Двое суток его не тревожили ни допросами, ни просто вопросами. Двое суток трижды в день и точно в одно и то же время приносили еду (скорее всего — из офицерского котла), один раз в сутки к нему обязательно являлся врач-пузан, щупал пульс и уходил, буркнув что-то немцу с лошадиным лицом, который обязательно сопровождал его.
Больше никого и ничего. Лежи и думай, капитан Кулик, думай о своем житье-бытье, о своей безрадостной судьбине.
Немцам, которые неустанно наблюдали за ним, должно было казаться, что русский уже сломлен, уже примирился со своей участью: так безропотно он выполнял все немногие распоряжения. И от еды не отказывался, и курил лишь тогда, когда ему разрешали это, и даже вымылся в корыте, даже нижнее белье сменил.
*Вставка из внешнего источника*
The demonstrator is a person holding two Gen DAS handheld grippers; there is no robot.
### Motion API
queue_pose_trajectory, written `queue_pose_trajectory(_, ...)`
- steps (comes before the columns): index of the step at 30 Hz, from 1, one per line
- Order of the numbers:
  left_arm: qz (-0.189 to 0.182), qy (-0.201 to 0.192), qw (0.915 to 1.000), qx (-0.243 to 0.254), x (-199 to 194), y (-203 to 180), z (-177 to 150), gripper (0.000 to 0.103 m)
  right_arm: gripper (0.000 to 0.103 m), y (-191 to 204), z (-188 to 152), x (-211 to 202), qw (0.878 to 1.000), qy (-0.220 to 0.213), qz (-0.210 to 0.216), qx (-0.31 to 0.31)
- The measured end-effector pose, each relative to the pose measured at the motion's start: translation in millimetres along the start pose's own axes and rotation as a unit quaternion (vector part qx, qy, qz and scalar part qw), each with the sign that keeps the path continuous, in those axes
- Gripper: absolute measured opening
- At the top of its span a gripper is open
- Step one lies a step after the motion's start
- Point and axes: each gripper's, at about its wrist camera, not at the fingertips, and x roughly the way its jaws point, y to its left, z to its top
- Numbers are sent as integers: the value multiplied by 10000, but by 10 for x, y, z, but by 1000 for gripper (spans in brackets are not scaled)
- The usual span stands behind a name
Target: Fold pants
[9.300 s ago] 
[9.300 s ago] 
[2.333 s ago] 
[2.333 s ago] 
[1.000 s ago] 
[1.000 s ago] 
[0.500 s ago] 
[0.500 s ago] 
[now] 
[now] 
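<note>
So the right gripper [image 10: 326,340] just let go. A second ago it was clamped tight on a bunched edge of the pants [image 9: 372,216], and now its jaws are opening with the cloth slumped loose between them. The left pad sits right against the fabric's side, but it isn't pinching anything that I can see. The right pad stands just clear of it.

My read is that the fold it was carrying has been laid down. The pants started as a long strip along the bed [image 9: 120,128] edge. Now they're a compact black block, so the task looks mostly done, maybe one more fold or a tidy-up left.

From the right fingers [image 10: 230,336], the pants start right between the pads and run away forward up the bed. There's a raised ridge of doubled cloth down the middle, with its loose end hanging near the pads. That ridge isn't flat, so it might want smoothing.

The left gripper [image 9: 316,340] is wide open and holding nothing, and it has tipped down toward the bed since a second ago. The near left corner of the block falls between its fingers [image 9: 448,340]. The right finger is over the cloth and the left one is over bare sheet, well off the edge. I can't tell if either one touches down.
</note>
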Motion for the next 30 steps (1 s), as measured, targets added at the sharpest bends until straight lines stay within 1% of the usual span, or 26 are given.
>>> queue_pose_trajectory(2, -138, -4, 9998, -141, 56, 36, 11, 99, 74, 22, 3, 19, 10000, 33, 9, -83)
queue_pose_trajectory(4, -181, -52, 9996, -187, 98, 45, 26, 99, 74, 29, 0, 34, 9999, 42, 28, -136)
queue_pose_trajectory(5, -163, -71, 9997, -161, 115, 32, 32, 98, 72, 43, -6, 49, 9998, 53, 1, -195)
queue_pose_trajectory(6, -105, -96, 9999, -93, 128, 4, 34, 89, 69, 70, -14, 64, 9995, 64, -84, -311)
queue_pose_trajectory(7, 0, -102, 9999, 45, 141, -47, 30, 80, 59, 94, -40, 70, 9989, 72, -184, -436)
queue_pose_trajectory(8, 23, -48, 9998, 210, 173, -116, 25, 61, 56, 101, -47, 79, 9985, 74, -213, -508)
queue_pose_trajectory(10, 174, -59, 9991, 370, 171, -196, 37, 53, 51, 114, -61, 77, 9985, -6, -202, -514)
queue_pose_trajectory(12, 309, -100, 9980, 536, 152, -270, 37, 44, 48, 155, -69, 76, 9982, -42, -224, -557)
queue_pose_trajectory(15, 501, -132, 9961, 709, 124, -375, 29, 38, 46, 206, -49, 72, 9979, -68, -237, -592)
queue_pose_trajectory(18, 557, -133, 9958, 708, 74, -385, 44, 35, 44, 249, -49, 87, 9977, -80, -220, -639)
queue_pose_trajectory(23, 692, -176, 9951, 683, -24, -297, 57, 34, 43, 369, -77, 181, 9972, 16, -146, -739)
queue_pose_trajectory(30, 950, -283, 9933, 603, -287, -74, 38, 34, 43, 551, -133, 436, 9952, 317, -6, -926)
Уцепился лишь за гимнастерку со «шпалами» в петлицах.
Не знали, не догадывались враги, что капитан Кулик, притворившийся сломленным, все думал, думал. Он не сомневался, что близок его последний час. Знал, что этот час будет невероятно тяжелым. Даже страшным. И готовился встретить его.
А что касается угрозы немецкого офицера…
Не его, капитана Кулика, вина, что пока не выпало ему свершить что-то героическое, что пока он не вписал в свою биографию ни одной яркой странички…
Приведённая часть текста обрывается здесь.